Re: [GENERAL] The REAL cost of joins

2010-03-04 Thread Richard Huxton

On 03/03/10 21:59, Marcin Krol wrote:

What do you think of this? And in general: when (if?) should one
denormalize data?


As a last resort. No sooner.

The support costs of denormalising your database is such that if you can 
reasonably just buy more hardware / add caching / etc, do so.

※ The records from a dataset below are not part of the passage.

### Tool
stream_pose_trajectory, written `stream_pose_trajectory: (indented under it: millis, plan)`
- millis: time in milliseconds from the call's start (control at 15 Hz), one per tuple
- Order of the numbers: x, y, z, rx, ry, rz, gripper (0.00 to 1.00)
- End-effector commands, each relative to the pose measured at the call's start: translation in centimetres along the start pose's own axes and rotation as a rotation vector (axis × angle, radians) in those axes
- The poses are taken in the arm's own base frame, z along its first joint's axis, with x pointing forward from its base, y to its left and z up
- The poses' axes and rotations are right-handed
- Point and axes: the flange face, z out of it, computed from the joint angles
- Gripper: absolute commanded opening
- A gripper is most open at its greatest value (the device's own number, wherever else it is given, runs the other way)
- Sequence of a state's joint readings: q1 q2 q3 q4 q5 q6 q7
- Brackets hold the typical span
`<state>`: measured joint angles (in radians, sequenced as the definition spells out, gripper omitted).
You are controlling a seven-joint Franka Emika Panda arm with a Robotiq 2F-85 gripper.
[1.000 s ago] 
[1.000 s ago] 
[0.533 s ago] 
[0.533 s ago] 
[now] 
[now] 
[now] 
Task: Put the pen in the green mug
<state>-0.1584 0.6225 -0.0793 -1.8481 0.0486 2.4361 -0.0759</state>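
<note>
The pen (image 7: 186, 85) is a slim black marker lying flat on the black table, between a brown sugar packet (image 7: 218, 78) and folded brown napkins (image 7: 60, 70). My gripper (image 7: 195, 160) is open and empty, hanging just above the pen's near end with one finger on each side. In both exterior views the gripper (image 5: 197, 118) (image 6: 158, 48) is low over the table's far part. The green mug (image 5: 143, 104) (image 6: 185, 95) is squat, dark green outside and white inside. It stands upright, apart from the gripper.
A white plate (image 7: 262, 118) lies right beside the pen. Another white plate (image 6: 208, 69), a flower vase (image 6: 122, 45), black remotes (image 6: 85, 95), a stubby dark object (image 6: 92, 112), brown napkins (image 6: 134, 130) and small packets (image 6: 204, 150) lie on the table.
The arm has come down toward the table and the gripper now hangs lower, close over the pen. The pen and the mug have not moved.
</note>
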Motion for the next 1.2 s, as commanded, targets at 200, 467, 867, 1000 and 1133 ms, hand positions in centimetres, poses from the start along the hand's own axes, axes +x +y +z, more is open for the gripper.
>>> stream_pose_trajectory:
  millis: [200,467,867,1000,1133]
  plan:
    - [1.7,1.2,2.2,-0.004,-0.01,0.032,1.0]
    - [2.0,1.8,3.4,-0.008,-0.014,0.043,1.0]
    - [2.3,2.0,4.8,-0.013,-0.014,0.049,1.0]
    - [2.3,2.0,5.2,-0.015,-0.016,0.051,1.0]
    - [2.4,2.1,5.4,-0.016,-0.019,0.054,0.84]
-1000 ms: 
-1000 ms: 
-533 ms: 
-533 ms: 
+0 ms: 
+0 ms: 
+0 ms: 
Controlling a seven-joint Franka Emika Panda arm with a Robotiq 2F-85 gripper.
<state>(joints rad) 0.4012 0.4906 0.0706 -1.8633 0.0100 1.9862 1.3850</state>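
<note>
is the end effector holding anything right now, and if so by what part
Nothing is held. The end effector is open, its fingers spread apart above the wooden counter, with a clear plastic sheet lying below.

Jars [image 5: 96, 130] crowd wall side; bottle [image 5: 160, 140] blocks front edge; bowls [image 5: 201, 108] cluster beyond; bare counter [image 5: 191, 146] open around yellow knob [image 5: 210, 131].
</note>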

Oh, and I'm afraid your tests are probably meaningless.
1. The times are too small to be accurate.
2. You have the overhead of starting psql and connecting to the 
database, starting a new backend etc.

3. You have the overhead of parsing the query
4. You're fetching all rows (which presumably aren't many) - not a 
terribly useful scenario.


If you wanted to measure actual join costs, you'd need to repeat the 
tests (say) 100-1000 times in a loop, optionally with prepared plans. 
Varying WHERE clauses might be useful too, if that's how your real 
application will work.


--
  Richard Huxton
  Archonet Ltd

--
Sent via pgsql-general mailing list (pgsql-general@postgresql.org)
To make changes to your subscription:
http://www.postgresql.org/mailpref/pgsql-general


Re: [GENERAL] The REAL cost of joins

2010-03-04 Thread Grzegorz Jaśkiewicz
the reason you are using joins, most often is because your schema is
normalized. One way or another, de-normalisation + queries will cost you
more, than normalised tables and joins.
That's at least the short answer.


Re: [GENERAL] The REAL cost of joins

2010-03-04 Thread Craig Ringer

On 4/03/2010 4:47 PM, Richard Huxton wrote:

On 03/03/10 21:59, Marcin Krol wrote:

What do you think of this? And in general: when (if?) should one
denormalize data?


As a last resort. No sooner.

The support costs of denormalising your database is such that if you can
reasonably just buy more hardware / add caching / etc, do so.


Well, materialized views are a denormalization of sorts, and a really 
useful one - but they're not the authorative store of the data.


Things like views, materialized views, trigger-maintained side tables 
etc are what you should look at before even considering denormalizing 
your main data storage.


--
Craig Ringer

--
Sent via pgsql-general mailing list (pgsql-general@postgresql.org)
To make changes to your subscription:
http://www.postgresql.org/mailpref/pgsql-general


Re: [GENERAL] The REAL cost of joins

2010-03-04 Thread Merlin Moncure
On Wed, Mar 3, 2010 at 4:59 PM, Marcin Krol mrk...@gmail.com wrote:
 Hello everyone,

 I have inadvertently set off a furball on an unrelated ng on what is the
 actual cost of SQL joins. But there's no reliable conclusion. I would like
 to actually know that, that is, are JOINs truly expensive?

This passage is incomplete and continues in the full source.